During the period, leading up to conversion and directly after, we slowed our acquisitions and implementation of complex commercial operating deposit relationships for obvious reasons. We also reduced our CD rates and discontinued our promotional money market products to allow our team, time and reduced new account volume to focus on our systems conversion. That strategy worked and the conversion was a success. As a result, we were able to get the teams reengaged halfway through the quarter on new acquisitions in building the deposit pipeline. Due to this, we posted declines in core deposits in April and May and returned to growth in June. The bright spot in the quarter was that we grew our non-interest-bearing deposits by $22.8 million during the second quarter driven by augmentation in existing commercial accounts and new customer acquisition in the month of June.

We are focused on a number of initiatives to drive continued strong non-interest-bearing growth through year-end, coupled with equally strong growth in total deposits. Given where we are in the economic cycle, we have an enhanced focus on liquid accounts such as savings in money market. We also are positioning ourselves for retention of our renewing CDs as we progress through the remainder of the year. Our primary focus is on growing our non-interest-bearing deposits, and we have many key initiatives under way to accomplish that goal. Our deposit pipeline is strong and continues to grow daily.

Some of the key initiatives under way include the following. Enhanced collaboration between business bankers and commercial lenders, we're launching cash management training for our lenders and branch managers this quarter, and we're launching online account opening. We are excited about the capabilities and enhanced flexibility our new core system provides to us as we feel strongly about the ability to offer more competitive and enhanced cash management products and services at a fair value.

We see a growing need in our marketplace for an alternative to the larger institutions.

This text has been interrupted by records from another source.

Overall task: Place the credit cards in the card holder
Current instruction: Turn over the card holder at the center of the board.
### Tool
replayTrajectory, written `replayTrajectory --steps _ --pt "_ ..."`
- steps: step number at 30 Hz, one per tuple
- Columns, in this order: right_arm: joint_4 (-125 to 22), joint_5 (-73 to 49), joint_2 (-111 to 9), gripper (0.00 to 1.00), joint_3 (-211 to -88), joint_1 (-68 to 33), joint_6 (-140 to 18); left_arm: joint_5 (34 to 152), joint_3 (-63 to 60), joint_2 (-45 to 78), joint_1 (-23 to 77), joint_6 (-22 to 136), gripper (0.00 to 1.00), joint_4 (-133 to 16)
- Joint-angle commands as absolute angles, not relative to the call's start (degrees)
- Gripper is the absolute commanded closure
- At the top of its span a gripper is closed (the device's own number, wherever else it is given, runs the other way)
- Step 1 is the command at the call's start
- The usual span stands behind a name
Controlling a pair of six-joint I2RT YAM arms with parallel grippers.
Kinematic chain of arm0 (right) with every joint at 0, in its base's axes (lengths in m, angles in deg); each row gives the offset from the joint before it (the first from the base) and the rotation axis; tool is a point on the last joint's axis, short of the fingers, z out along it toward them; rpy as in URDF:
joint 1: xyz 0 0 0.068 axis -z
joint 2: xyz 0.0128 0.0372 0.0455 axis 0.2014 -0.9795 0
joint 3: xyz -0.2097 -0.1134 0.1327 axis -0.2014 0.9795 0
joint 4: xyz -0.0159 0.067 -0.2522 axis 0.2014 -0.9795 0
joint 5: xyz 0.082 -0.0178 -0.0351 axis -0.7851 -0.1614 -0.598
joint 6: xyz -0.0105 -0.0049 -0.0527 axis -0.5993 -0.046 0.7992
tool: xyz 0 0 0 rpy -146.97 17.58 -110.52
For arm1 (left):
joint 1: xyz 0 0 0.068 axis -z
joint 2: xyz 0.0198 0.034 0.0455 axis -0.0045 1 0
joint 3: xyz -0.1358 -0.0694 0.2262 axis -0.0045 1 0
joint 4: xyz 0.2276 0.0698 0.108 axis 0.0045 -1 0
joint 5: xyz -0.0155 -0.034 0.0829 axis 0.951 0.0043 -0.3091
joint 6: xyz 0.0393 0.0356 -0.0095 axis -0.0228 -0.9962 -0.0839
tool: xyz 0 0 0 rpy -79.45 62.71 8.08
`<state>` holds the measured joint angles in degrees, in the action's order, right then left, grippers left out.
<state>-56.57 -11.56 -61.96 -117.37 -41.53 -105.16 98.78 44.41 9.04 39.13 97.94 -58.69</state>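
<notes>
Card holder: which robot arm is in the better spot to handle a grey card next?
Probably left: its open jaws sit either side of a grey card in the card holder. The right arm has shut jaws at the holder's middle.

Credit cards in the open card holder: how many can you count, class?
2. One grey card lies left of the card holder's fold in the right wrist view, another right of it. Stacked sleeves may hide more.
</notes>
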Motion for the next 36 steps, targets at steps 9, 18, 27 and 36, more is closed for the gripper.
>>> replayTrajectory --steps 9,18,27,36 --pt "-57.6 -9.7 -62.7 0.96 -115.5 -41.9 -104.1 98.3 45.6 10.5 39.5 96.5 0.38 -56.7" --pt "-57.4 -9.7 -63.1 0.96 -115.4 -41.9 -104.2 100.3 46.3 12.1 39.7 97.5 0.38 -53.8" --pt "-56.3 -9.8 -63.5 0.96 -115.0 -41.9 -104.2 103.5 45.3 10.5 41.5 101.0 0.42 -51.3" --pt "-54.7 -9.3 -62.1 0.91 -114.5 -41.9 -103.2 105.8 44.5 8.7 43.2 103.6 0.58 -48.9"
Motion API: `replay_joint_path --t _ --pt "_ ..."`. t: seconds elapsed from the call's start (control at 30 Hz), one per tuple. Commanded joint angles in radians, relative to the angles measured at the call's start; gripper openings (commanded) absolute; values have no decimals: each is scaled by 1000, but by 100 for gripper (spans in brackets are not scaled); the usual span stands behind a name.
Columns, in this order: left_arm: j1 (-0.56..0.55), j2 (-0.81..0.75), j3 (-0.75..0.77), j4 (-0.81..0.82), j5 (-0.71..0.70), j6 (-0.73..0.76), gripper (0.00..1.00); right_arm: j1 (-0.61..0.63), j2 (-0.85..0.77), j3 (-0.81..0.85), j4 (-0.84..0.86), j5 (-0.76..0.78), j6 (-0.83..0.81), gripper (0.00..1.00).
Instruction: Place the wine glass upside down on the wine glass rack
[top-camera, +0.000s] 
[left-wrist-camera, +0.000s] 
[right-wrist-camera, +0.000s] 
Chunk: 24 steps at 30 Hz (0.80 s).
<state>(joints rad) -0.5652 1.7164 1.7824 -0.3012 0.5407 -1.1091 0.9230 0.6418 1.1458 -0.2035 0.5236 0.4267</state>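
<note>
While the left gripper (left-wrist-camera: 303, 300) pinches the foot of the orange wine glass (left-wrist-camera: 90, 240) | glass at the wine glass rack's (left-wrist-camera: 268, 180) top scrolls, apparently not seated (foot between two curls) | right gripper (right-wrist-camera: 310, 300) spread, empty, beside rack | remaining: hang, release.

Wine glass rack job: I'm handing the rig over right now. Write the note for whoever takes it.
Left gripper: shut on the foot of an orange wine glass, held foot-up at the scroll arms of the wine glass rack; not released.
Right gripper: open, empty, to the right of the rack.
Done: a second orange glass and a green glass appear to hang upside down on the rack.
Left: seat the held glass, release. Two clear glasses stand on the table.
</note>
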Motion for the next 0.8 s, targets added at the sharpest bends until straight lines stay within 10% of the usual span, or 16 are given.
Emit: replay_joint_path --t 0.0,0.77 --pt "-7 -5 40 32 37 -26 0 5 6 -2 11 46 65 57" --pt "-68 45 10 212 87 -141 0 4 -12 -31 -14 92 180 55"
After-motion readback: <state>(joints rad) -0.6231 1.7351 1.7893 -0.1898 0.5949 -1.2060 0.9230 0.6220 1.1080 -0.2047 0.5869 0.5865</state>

Our strategy is taking hold, and we are looking forward to the growth and shift in our deposit mix we see developing. That wraps my Q2 update. Back to you, Pat.

Patrick L. Ryan -- Chief Executive Officer, President and Director

Thank you, Emilio. At this point, I'd like to turn it back to the operator to start the Q&A.

Questions and Answers:

Operator

Sure. Thank you. We will now begin the question-and-answer session. [Operator Instructions] Our first question comes from Nick Cucharale with Sandler O'Neill and Partners. Please go ahead.

Nick Cucharale -- Sandler O'Neill -- Analyst

Good morning, gentlemen.

Patrick L. Ryan -- Chief Executive Officer, President and Director

Hi. Good morning, Nick.

Nick Cucharale -- Sandler O'Neill -- Analyst

Just starting with the C&I credit that moved to non-accrual, it sounds like a fluid situation, but can you share with us the industry, geography or other details you find pertinent?

Patrick L. Ryan -- Chief Executive Officer, President and Director

Yeah. I mean given that there is some fluidity there, I think it's better not to get into specifics on the credit per se. I mean as we said, it is C&I. We do have a portion of the collateral's real estate base that we think is high-quality. So from that standpoint, listen, we're going to obviously learn more as the situation unfolds. I think there is a scenario where things could work out fine and one perhaps where maybe not as good, but we're prepared for either scenario based on steps we've taken in the quarter and we just got to let it play out a little bit.

Nick Cucharale -- Sandler O'Neill -- Analyst

Fair enough. Secondly, you posted solid loan growth this quarter, and it sounds like the pipeline is up quarter-over-quarter from Peter's report. You had previously mentioned a mid-teens growth rate for the full year. Is that still a good target?

Patrick L. Ryan -- Chief Executive Officer, President and Director

Yeah. Listen, we're not internally telling folks, hey, we no longer want to hit that number. But I think, from my standpoint, given the activity and the fact that I think it's prudent to make sure we're being very, very thoughtful on the credit side at this point in the cycle, I think if we end up somewhere in that 10% to 15% range, I think that will be fine.

Nick Cucharale -- Sandler O'Neill -- Analyst

Okay. Great. And then you've mentioned in your prepared remarks a few initiatives to manage operating expenses. I was just trying to quantify that going forward. Is the $9 million still a good organic run rate? Are you looking for a reduction in that level going forward?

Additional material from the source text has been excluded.